Page 31 of Skalterra By Nightmare (The Skalterra Duology #1)
Riley did not like the color black.
At least, that’s what the text Liam had sent me the night before claimed. I searched through my clothes, trying to find something that wasn’t too dark but still memorial-appropriate.
The harbor outside my window was busy with townsfolk in their own memorial attire, though none of them seemed to have received Liam’s memo about Riley’s apparent distaste for black. They bustled about the docks in dark button-ups and dresses as they prepared the marina for the vigil. I recognized Liam’s Aunt Olive near the end of the dock where she messed with an arrangement of lilies. Gams shuffled down the wooden planks towards her.
I threw on a green dress and enough make-up to camouflage my patchy eyelashes before hurrying downstairs to help however I could.
The shop was closed, and July sunshine streamed through the large back windows to light the empty aisles as I slipped between them. Gams’s air conditioning sent goosebumps erupting up and down my bare arms, and I pushed through the back door, eager for the morning heat that the sun was sure to provide.
The bay, blue and calm, melded into the sky through the bit of horizon peeking through two emerald spits of land that cut into the water to form our bay. Gulls cried on the sea breeze, and the bell of a buoy tolled out across the water.
It would’ve been a beautiful day if not for the solemn faces that carried fold-out chairs, floral arrangements, and a blown-up poster of Riley out into the marina.
That, and the cold of the shop seemed to cling to me. I was unable to shake it as I hurried down wooden steps to the harbor.
“Morning, Wren.”
Siobhan nodded as I passed her.
“Have you seen Liam this morning?”
“Not yet, but he texted me last night. Why?”
I tried to rub warmth back into my arms. Siobhan didn’t have sleeves either, and the wind ruffled her graying ginger hair, but she didn’t seem nearly as bothered by the cold as I felt.
Siobhan frowned in response, and continued her trek to a trailer loaded with folded chairs.
My sandals echoed on the wooden planks of the marina, and Gams looked up as I approached the end of the docks. Olive sat on the planks, messing with her lily-laden flower arrangement.
“Wren, have you heard from Liam?”
Gams asked. Olive looked up with red-rimmed eyes.
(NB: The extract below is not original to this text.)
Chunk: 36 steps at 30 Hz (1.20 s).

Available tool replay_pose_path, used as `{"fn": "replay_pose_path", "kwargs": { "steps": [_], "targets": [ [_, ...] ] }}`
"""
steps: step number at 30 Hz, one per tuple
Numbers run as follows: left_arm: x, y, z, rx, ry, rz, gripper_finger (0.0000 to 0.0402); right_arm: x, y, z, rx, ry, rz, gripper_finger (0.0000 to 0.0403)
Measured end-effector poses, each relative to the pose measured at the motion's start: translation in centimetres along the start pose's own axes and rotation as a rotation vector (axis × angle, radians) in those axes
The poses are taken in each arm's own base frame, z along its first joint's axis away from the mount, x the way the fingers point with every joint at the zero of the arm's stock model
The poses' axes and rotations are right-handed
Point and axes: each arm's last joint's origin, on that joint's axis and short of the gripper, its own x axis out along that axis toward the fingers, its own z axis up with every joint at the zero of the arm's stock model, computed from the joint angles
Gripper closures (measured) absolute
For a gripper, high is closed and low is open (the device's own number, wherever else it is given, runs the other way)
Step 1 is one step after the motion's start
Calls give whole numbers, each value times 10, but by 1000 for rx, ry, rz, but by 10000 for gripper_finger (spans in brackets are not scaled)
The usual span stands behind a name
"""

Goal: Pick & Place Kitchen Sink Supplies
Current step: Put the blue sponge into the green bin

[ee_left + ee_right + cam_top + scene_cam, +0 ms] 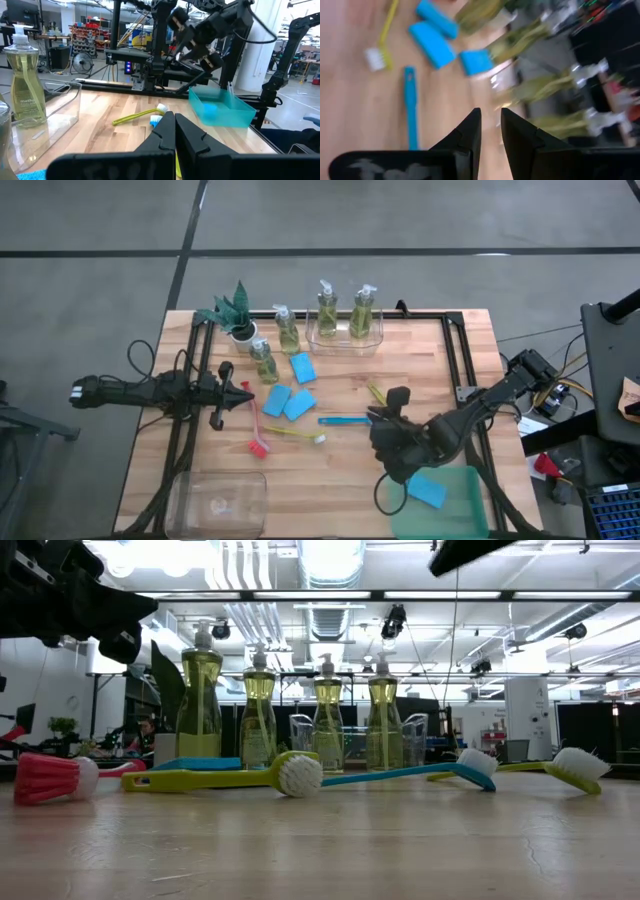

Her pink lipstick was already smudged.
“I have a text from him.”
I pulled my phone from my dress pocket.
“What’s it say?”
Olive asked.
“Just that Riley doesn’t like the color black.”
Olive sighed and returned to her flowers while Gams gave my green dress a glance.
“Why are you shivering?”
Gams held a wrinkled hand to my forehead.
“Are you sick?”
“No, it’s just freezing out here.”
I clenched my jaw to keep my teeth from chattering.
“I thought it felt nice.”
Gams furrowed her brow at me.
“If you aren’t feeling well, maybe you should wait inside until the memorial starts.”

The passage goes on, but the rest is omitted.